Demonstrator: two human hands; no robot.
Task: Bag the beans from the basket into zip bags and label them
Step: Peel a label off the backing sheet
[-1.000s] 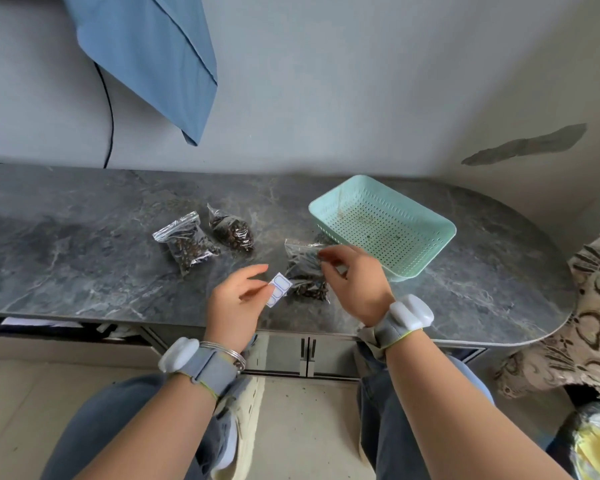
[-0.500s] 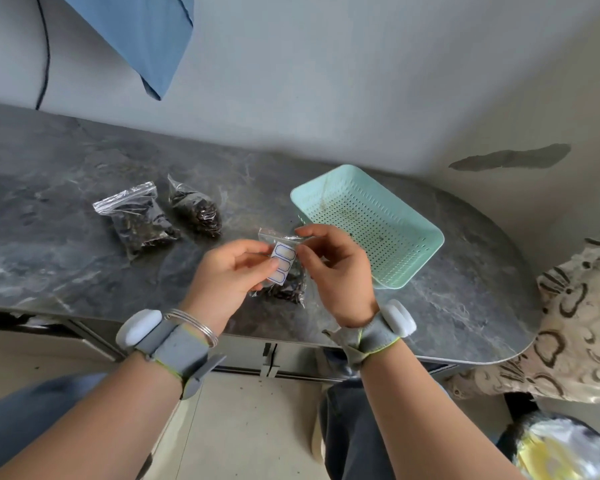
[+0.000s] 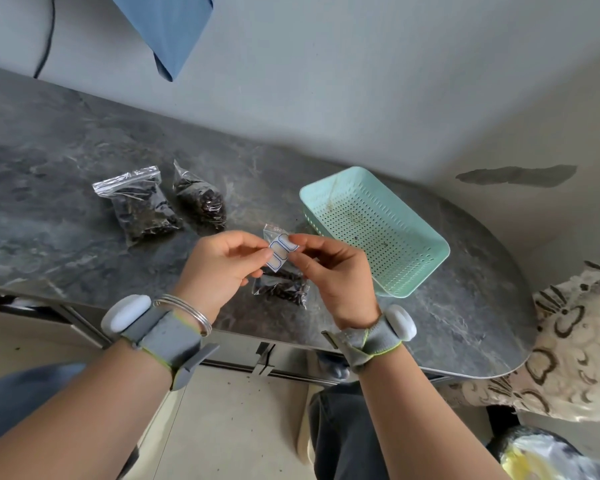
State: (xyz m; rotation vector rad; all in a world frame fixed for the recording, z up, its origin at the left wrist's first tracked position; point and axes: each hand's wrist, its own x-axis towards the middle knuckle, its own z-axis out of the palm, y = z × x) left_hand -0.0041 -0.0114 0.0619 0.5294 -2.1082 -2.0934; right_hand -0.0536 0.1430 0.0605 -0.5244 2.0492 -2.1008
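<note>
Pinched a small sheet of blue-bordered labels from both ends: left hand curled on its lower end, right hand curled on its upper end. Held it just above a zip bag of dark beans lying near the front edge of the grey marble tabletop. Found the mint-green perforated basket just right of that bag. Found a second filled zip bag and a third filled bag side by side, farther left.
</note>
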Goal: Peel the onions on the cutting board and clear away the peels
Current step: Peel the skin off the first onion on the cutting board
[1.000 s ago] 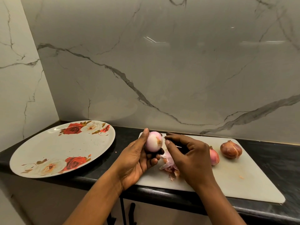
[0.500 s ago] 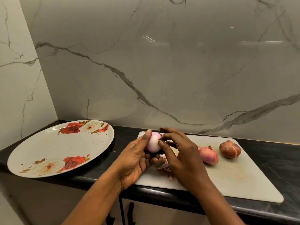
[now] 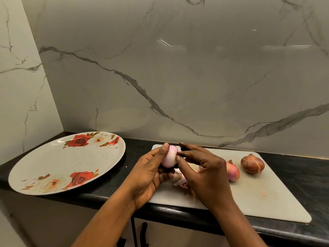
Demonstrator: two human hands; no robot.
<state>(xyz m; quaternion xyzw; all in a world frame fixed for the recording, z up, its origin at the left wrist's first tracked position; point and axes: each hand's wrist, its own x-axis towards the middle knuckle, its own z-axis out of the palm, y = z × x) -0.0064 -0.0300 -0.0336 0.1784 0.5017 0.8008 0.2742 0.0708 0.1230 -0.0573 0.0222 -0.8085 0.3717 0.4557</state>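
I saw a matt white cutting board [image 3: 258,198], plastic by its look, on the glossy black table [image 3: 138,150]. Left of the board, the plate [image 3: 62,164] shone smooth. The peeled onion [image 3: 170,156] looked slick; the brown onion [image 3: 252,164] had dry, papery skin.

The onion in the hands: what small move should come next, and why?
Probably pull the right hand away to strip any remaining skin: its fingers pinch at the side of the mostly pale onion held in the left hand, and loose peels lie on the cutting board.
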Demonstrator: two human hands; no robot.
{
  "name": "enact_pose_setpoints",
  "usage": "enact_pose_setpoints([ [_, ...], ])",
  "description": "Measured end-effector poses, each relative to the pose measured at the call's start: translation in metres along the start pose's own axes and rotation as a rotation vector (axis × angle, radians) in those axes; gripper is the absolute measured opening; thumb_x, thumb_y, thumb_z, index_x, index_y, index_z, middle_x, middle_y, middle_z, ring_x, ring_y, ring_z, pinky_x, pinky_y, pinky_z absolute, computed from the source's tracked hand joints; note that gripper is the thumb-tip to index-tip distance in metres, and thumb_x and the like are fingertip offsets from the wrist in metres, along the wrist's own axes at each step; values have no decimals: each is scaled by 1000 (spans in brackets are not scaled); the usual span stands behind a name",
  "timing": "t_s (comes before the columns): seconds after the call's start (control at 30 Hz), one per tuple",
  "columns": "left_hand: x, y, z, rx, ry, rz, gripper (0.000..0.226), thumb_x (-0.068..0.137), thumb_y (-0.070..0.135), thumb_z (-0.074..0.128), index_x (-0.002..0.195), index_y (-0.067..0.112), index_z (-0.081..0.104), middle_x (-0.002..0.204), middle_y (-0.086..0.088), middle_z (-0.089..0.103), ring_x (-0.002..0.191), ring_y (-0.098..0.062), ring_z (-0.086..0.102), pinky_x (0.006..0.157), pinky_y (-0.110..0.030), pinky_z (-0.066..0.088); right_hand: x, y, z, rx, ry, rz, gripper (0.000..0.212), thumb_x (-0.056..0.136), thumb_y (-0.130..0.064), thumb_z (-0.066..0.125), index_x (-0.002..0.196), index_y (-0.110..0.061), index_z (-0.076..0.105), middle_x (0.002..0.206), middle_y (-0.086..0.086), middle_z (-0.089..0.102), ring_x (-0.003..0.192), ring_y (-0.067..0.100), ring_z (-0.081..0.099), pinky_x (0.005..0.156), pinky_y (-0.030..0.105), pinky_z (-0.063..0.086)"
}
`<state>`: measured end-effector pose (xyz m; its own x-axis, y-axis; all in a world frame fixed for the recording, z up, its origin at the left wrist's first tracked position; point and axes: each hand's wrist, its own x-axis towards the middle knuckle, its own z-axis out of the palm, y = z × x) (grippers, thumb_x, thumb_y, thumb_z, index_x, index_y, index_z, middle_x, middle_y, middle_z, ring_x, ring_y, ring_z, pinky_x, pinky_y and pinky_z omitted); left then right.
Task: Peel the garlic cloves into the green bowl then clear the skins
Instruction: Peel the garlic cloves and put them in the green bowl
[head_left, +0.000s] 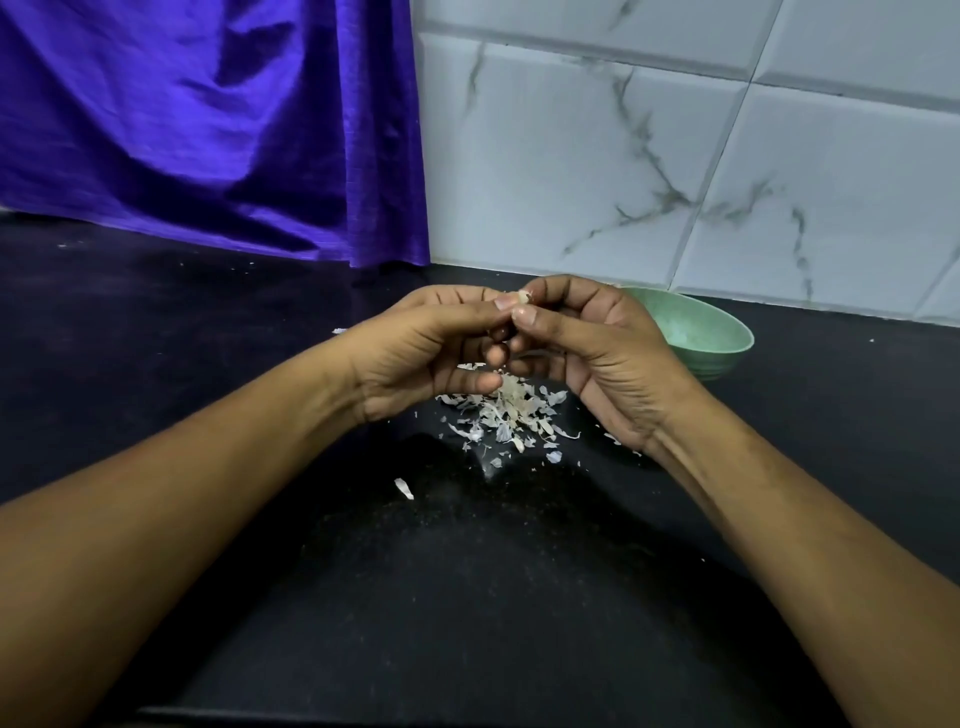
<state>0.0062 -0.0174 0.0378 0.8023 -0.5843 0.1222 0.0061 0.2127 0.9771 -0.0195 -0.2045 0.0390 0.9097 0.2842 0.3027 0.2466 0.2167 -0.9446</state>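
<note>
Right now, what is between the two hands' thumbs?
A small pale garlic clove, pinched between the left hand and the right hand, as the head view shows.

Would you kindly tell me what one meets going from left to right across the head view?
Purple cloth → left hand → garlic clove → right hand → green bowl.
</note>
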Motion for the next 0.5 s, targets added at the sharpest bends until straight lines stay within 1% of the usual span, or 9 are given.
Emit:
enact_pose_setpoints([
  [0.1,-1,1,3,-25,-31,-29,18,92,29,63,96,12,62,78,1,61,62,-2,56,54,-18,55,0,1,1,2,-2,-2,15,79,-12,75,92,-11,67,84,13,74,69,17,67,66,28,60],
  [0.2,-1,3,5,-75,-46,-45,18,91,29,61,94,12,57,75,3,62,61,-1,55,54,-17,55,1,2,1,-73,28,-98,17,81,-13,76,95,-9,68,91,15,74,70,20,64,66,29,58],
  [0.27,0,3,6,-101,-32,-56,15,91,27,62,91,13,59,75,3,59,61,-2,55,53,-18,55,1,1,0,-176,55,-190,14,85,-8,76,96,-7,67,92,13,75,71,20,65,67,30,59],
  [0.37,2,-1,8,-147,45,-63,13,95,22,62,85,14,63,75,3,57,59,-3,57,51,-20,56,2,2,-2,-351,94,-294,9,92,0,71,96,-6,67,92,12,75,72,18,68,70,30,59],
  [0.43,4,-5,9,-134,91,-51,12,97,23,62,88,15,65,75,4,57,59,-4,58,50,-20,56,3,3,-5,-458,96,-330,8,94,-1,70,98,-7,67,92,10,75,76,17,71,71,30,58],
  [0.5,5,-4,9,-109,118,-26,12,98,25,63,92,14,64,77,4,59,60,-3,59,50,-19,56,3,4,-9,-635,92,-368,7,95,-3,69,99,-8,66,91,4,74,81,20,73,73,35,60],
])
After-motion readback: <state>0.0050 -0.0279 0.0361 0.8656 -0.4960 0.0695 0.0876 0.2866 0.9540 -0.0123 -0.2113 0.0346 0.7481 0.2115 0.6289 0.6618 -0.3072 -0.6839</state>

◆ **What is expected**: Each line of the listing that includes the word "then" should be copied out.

◆ **Your response**:
`<state>`: measured end-effector pose (xyz m; its own x-axis, y-axis; all in a world frame fixed for the recording, z up, its origin at the left wrist's first tracked position; point and axes: each hand's wrist, its own x-axis towards the middle knuckle, its own z-axis out of the palm, y = z × x) (grippers, thumb_x, thumb_y, thumb_z, index_x, index_y, index_z, middle_x, middle_y, middle_z, ring_x, ring_y, ring_z, pinky_x, pinky_y and pinky_z omitted); left then right.
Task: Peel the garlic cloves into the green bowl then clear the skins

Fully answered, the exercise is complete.